━━ Supplied material
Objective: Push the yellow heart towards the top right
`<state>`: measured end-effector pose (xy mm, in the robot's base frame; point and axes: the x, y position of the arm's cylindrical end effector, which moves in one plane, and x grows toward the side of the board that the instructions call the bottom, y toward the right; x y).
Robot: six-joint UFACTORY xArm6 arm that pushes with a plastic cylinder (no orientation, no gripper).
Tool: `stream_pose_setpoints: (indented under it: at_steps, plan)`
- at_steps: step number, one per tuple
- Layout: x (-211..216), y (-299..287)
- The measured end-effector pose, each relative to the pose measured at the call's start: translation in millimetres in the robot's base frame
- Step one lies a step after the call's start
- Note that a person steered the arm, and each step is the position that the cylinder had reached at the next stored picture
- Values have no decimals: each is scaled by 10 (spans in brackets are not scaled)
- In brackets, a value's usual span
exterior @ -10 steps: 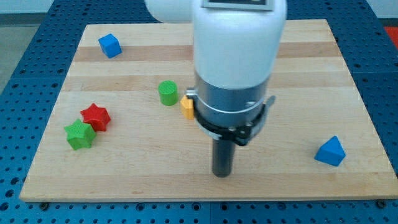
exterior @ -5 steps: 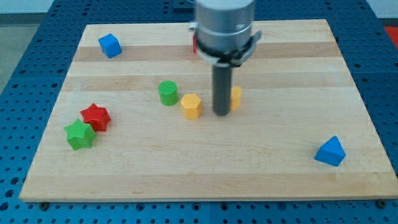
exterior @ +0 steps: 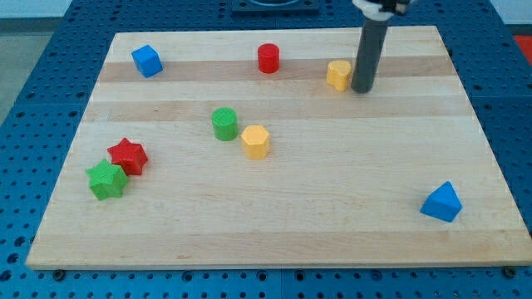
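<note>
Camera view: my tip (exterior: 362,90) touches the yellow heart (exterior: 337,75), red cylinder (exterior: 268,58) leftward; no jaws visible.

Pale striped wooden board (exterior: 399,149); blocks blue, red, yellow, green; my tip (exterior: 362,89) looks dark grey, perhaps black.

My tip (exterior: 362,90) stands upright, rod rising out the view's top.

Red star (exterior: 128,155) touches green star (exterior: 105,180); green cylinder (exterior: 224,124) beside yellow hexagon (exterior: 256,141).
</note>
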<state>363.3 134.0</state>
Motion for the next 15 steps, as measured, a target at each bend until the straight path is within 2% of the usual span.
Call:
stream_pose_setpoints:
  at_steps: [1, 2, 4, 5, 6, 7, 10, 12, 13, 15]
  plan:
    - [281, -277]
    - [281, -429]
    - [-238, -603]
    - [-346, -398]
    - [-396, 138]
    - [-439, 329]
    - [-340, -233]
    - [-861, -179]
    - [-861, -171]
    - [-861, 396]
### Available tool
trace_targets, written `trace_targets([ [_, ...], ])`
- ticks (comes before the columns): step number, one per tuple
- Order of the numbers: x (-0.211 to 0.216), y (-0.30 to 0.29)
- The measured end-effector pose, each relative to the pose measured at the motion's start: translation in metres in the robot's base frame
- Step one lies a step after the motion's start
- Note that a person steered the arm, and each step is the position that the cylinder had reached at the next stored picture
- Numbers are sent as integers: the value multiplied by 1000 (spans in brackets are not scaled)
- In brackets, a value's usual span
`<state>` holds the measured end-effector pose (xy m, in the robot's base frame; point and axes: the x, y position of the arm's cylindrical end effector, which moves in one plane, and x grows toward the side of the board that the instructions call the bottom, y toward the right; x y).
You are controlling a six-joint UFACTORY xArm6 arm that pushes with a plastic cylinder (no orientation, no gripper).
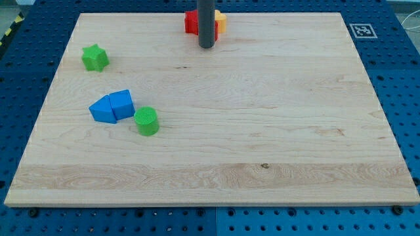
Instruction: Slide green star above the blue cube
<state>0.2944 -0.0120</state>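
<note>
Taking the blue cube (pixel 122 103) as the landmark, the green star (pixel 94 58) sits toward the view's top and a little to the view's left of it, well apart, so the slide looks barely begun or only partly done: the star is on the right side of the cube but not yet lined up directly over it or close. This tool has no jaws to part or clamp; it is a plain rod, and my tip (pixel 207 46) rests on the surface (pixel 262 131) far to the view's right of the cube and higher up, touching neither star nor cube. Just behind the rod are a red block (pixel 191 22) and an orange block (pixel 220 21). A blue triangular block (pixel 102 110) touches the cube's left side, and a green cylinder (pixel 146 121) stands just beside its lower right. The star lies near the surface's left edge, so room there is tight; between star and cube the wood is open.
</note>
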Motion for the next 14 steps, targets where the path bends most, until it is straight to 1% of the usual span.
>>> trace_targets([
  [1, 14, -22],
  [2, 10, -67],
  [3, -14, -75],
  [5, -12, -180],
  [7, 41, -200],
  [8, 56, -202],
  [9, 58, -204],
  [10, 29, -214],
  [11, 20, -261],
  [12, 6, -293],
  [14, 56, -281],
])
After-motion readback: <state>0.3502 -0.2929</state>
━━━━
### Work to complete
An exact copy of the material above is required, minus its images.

### Result of the task
Objective: Push the yellow heart towards the top right
`<state>`: measured end-effector pose (xy mm, in the robot's base frame; point and axes: the x, y position of the arm's cylindrical end effector, which moves in one plane, and x grows toward the side of the board that the instructions call the bottom, y toward the right; x y).
Robot: six-joint UFACTORY xArm6 arm that pushes with a plastic cylinder (no orientation, no gripper).
Tool: `stream_pose_setpoints: (indented under it: at_steps, plan)`
- at_steps: step number, one per tuple
- Layout: x (-211..216), y (-299..287)
- The measured end-effector pose, each relative to the pose measured at the call's start: translation in millimetres in the robot's base frame
- Step one lies a step after the call's start
- Note that a person steered the arm, and each step is the position that the cylinder had reached at the next stored picture
- Values have no decimals: each is scaled by 10 (spans in brackets are not scaled)
- In brackets, a value's usual span
exterior @ -10 steps: 
exterior @ -5 steps: 
exterior @ +0 steps: 
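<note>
Camera view: my tip (exterior: 362,90) touches the yellow heart (exterior: 337,75), red cylinder (exterior: 268,58) leftward; no jaws visible.

Pale striped wooden board (exterior: 399,149); blocks blue, red, yellow, green; my tip (exterior: 362,89) looks dark grey, perhaps black.

My tip (exterior: 362,90) stands upright, rod rising out the view's top.

Red star (exterior: 128,155) touches green star (exterior: 105,180); green cylinder (exterior: 224,124) beside yellow hexagon (exterior: 256,141).
</note>
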<state>363.3 134.0</state>
Motion for the next 15 steps, as measured, a target at each bend until the straight path is within 2% of the usual span.
Call:
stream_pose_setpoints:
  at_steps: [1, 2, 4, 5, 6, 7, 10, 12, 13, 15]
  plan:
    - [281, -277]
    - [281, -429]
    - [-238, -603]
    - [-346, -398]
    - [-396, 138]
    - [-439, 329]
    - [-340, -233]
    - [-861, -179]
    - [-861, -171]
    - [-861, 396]
### Available tool
trace_targets, written `trace_targets([ [_, ...], ])`
- ticks (comes before the columns): step number, one per tuple
- Order of the numbers: x (-0.211 to 0.216), y (-0.30 to 0.29)
- The measured end-effector pose, each relative to the pose measured at the motion's start: translation in metres in the robot's base frame
- Step one lies a step after the motion's start
- Note that a person steered the arm, and each step is the position that the cylinder had reached at the next stored picture
- Numbers are sent as integers: the value multiplied by 1000 (spans in brackets are not scaled)
- In brackets, a value's usual span
`<state>` holds the measured end-effector pose (xy m, in the robot's base frame; point and axes: the x, y position of the arm's cylindrical end effector, which moves in one plane, and x grows toward the side of the board that the instructions call the bottom, y toward the right; x y).
You are controlling a six-joint UFACTORY xArm6 arm that pushes with a plastic cylinder (no orientation, no gripper).
Instruction: Slide green star above the blue cube
<state>0.2944 -0.0120</state>
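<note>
Taking the blue cube (pixel 122 103) as the landmark, the green star (pixel 94 58) sits toward the view's top and a little to the view's left of it, well apart, so the slide looks barely begun or only partly done: the star is on the right side of the cube but not yet lined up directly over it or close. This tool has no jaws to part or clamp; it is a plain rod, and my tip (pixel 207 46) rests on the surface (pixel 262 131) far to the view's right of the cube and higher up, touching neither star nor cube. Just behind the rod are a red block (pixel 191 22) and an orange block (pixel 220 21). A blue triangular block (pixel 102 110) touches the cube's left side, and a green cylinder (pixel 146 121) stands just beside its lower right. The star lies near the surface's left edge, so room there is tight; between star and cube the wood is open.
</note>
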Motion for the next 14 steps, targets where the path bends most, until it is straight to 1% of the usual span.
>>> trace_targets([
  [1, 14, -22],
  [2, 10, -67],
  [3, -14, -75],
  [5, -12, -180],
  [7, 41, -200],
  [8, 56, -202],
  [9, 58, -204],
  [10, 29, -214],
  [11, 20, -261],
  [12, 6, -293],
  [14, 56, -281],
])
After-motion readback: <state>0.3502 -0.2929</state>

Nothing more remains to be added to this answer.